Add argument to stop stress test on first error
If a single stress test action fails it is often useful to stop the
processing completely since all other action would fail too.
Change-Id: Iaab9b508cb243a69d70d3101c01ae53c01612d2c
diff --git a/tempest/stress/driver.py b/tempest/stress/driver.py
index c4c2041..d9b95e0 100644
--- a/tempest/stress/driver.py
+++ b/tempest/stress/driver.py
@@ -14,6 +14,7 @@
import logging
import multiprocessing
+import signal
import time
from tempest import clients
@@ -45,6 +46,7 @@
# add the handler to the root logger
logger = logging.getLogger('tempest.stress')
logger.addHandler(_console)
+processes = []
def do_ssh(command, host):
@@ -93,10 +95,29 @@
return None
-def stress_openstack(tests, duration, max_runs=None):
+def sigchld_handler(signal, frame):
+ """
+ Signal handler (only active if stop_on_error is True).
+ """
+ terminate_all_processes()
+
+
+def terminate_all_processes():
+ """
+ Goes through the process list and terminates all child processes.
+ """
+ for process in processes:
+ if process['process'].is_alive():
+ try:
+ process['process'].terminate()
+ except Exception:
+ pass
+ process['process'].join()
+
+
+def stress_openstack(tests, duration, max_runs=None, stop_on_error=False):
"""
Workload driver. Executes an action function against a nova-cluster.
-
"""
logfiles = admin_manager.config.stress.target_logfiles
log_check_interval = int(admin_manager.config.stress.log_check_interval)
@@ -105,7 +126,6 @@
computes = _get_compute_nodes(controller)
for node in computes:
do_ssh("rm -f %s" % logfiles, node)
- processes = []
for test in tests:
if test.get('use_admin', False):
manager = admin_manager
@@ -127,7 +147,7 @@
tenant_name=tenant_name)
test_obj = importutils.import_class(test['action'])

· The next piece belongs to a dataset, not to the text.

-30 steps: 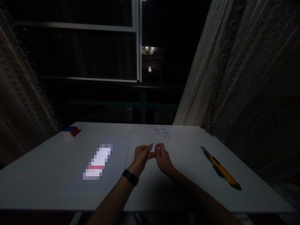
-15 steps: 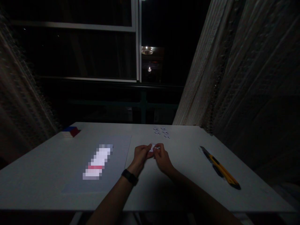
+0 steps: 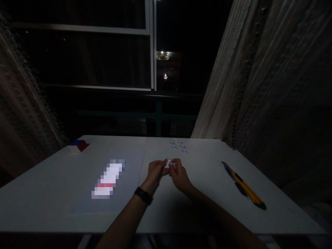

- test_run = test_obj(manager, logger, max_runs)
+ test_run = test_obj(manager, logger, max_runs, stop_on_error)
kwargs = test.get('kwargs', {})
test_run.setUp(**dict(kwargs.iteritems()))
@@ -150,6 +170,9 @@
processes.append(process)
p.start()
+ if stop_on_error:
+ # NOTE(mkoderer): only the parent should register the handler
+ signal.signal(signal.SIGCHLD, sigchld_handler)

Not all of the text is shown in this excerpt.